▶ TRY IT
Print exactly the first lines of the records. Stop after the line containing "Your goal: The", and leave every picture out.

--- DATA FOR THIS TASK Enclosed Below ---

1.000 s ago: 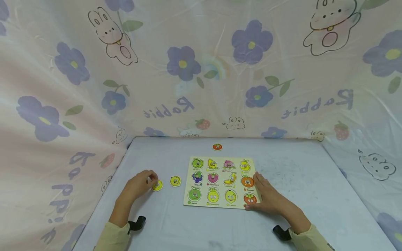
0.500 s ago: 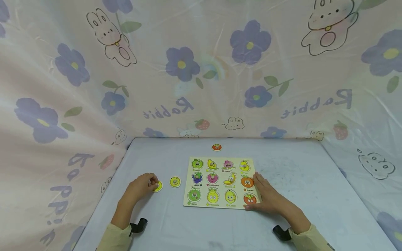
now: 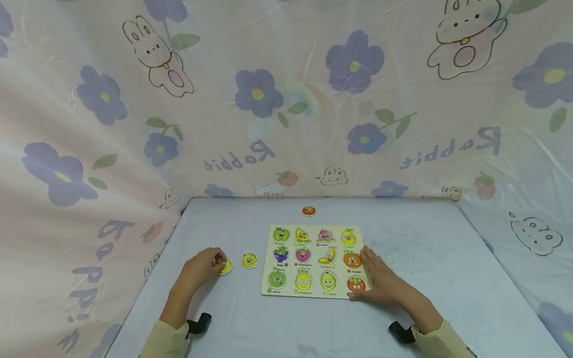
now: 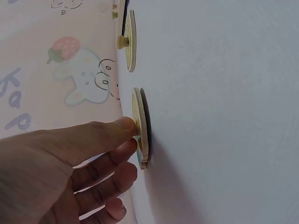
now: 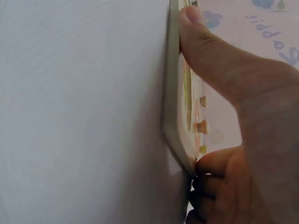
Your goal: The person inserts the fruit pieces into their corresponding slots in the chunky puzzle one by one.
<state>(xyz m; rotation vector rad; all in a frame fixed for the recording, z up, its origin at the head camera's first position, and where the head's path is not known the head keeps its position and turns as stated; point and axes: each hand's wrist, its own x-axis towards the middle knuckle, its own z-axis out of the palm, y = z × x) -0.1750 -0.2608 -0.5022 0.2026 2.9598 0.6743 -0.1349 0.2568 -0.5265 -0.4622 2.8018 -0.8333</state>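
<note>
My left hand (image 3: 201,267) pinches the peg of a yellow puzzle piece (image 3: 226,267) between thumb and fingertips. In the left wrist view that piece (image 4: 142,126) stands close over the tabletop, with a dark shadow along its underside. A second yellow puzzle piece (image 3: 249,260) lies just right of it, peg up. My right hand (image 3: 384,281) rests at the near right corner of a fruit puzzle board (image 3: 317,293). Its thumb (image 5: 210,46) presses over the front edge, and the fingers lie along the right side. Several pegged fruits sit in the board's recesses; the bottom-row pineapple, lemon and tomato show no pegs.
An orange-red puzzle piece (image 3: 309,211) with a peg lies behind the board, near the back of the white tabletop (image 3: 416,248). A printed curtain (image 3: 304,144) with flowers and rabbits encloses the back and sides. Black wrist mounts (image 3: 199,324) stick out from both sleeves.
The left fingers have closed in over the yellow piece, covering more of it, and the hand has shifted slightly toward the person. The right hand and the board stay in place.
</note>
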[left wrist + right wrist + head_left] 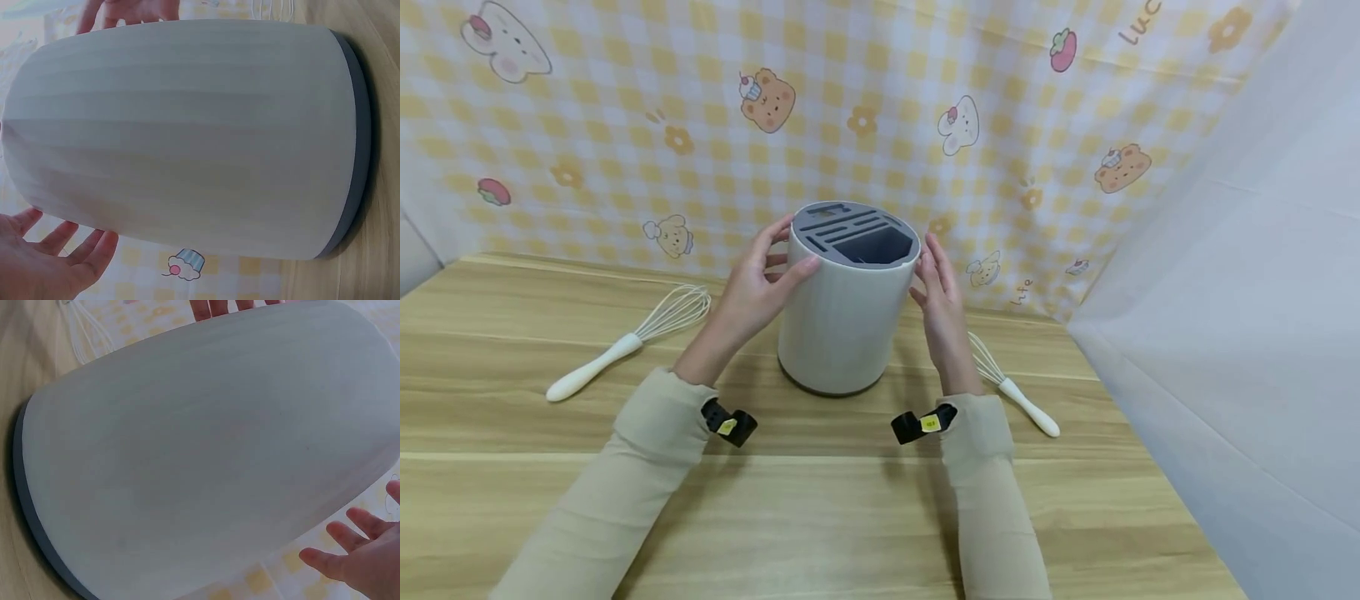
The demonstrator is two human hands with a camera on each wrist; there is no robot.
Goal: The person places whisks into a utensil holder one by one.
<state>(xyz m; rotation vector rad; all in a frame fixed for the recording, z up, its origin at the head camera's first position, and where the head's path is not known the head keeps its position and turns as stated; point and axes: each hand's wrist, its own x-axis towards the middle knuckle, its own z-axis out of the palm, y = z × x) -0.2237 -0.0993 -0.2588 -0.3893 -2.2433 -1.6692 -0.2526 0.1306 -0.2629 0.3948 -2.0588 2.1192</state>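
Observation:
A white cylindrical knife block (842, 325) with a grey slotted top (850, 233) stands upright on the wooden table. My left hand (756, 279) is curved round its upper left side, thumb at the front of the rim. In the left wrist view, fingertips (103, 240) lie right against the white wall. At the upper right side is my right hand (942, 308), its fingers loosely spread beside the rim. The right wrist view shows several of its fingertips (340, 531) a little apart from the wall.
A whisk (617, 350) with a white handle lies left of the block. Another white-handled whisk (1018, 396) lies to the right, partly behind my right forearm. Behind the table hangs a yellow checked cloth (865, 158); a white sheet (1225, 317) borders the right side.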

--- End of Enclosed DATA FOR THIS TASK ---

▶ COMPLETED TASK
1.000 s ago: 
0.500 s ago: 
now: 
now: 
now: 
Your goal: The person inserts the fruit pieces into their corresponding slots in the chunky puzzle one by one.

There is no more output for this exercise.